We continued along the A684 to Hawes, where we stopped at Wensleydale Creamery, which offers tours, cheese making demos, gift shop and cafe. Cheese making started in the late 1800’s, but in 1966 then owners Dairy Crest shut down operations and moved production to neighbouring Lancashire. A few months later, a group of ex-managers purchased the assets and have developed and grown the business, now employing over 200 staff.
Cheese making seen from the gallery
Entering the visitor centre, we booked tickets for the cheese making demonstration, where they make a 1 lb block of cheese from 8 pints of milk in only 40 minutes. To compress the time frame they use about 10 times the normal quantity of culture and other additive. During the demo, they also show a short film that covers the history of cheese making at the creamery.
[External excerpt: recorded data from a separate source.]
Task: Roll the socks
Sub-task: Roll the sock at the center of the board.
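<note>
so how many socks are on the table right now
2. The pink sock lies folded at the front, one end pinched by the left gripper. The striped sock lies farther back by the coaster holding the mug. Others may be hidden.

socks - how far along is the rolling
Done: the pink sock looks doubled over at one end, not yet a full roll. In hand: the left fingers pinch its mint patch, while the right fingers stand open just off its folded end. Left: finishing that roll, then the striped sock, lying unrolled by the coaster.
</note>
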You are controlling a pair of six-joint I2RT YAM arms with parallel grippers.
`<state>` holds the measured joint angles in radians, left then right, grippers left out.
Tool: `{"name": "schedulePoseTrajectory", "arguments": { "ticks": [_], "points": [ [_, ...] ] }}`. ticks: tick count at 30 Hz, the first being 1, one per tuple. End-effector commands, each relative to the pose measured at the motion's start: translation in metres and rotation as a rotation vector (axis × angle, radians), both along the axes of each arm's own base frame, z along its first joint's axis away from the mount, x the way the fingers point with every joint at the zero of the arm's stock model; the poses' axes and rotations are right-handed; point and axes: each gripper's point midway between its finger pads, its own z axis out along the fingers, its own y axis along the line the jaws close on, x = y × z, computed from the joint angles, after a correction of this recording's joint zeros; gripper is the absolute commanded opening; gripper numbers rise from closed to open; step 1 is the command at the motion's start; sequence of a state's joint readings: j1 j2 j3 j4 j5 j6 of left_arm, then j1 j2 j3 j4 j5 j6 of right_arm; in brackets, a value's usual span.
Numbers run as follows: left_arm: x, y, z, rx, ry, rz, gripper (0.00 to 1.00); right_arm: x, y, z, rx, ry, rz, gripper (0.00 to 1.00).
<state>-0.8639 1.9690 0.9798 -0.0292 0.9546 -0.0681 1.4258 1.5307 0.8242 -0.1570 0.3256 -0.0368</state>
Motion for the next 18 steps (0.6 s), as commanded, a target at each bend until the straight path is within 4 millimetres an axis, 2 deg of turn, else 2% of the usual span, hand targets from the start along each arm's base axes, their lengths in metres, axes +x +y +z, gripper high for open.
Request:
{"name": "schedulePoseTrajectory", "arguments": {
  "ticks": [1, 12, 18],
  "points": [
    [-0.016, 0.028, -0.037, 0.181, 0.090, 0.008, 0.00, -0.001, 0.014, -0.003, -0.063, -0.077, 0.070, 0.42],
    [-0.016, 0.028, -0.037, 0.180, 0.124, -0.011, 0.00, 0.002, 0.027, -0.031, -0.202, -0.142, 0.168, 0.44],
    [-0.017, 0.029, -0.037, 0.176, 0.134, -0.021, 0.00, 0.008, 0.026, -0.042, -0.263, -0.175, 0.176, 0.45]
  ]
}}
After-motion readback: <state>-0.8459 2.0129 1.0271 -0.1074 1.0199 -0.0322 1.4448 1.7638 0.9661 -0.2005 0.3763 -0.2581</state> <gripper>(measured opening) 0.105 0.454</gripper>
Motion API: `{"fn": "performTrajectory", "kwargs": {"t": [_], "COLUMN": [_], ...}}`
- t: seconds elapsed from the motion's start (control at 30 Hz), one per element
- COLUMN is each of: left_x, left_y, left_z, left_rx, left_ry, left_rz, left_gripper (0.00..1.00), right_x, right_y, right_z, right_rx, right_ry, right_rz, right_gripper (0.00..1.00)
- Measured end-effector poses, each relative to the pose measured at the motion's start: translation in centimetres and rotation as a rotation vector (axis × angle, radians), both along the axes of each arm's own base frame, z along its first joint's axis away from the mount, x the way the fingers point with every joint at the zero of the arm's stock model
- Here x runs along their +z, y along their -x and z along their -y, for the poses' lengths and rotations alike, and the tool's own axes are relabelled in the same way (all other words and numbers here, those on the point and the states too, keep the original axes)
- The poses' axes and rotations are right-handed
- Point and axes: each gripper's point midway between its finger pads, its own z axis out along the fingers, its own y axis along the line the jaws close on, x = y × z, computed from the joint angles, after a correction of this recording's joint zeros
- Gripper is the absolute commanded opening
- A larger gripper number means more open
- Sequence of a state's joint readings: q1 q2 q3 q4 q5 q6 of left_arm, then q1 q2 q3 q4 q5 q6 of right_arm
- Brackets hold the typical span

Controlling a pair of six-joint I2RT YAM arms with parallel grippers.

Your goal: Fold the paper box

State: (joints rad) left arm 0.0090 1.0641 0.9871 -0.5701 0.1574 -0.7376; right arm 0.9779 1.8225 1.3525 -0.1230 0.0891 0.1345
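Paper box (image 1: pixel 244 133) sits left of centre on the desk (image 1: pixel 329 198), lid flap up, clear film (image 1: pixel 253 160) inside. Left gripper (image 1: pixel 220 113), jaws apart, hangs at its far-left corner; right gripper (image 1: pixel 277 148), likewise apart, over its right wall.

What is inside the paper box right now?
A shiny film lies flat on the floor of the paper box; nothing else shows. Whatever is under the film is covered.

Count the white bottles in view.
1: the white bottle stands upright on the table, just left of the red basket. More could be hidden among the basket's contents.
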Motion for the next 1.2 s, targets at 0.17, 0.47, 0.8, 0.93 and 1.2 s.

On completion of the demonstration we wandered through the museum, where they cover the history of cheese making and have lots of exhibits of old cheese and butter making tools and equipment. Next we headed to the Cheese Experience, which is a new attraction, with interactive exhibits culminating in the gallery overlooking the factory. During our entire visit at the creamery, the rain was literally pounding down.
Heading to Swaledale Woolens in Muker, we crossed the River Ure, which was running hard, then headed over the Dales on Cliff Gate Road.
One of many times we encountered sheep on the road
View from the top of the Dales
After a quick stop at Swaledale Woolens and a couple of other shops, we retraced our route back to Hawes, a small market town with a 1-way, narrow, cobble-stoned street through the centre of town. Driving along the River Ure, we were amazed at how quickly the river flooded, with the adjacent road already covered with about 6″ of water. We got through slowly, but I suspect another hour and the road would have been closed.
Having completed our list of attractions we elected to take a drive around the Dales, on what was still a rather soggy day. We headed south on the B6255, passing the Ribblehead Viaduct, joining the A65 at Ingleton. The scenery was amazing, with lots of burns/streams in full flow, miles of dry stone walls along the side of the road and throughout the many square miles of fairly gently sloping Dales.
At Skipton, we turned North again on B625, passing through some of the locations used during filming for “Calendar Girls”. It was a very interesting and varied drive, with lots of open spaces, but we also passed through a number of small villages with narrow bridges, etc. Calendar Girls was one of the DVD’s available at the condo, so we watched it that night, trying to recognise a number of the locations we drove through.
Other than the almost continuous rain, it was a most enjoyable day, with visibility definitely better than the day we visited the Moors.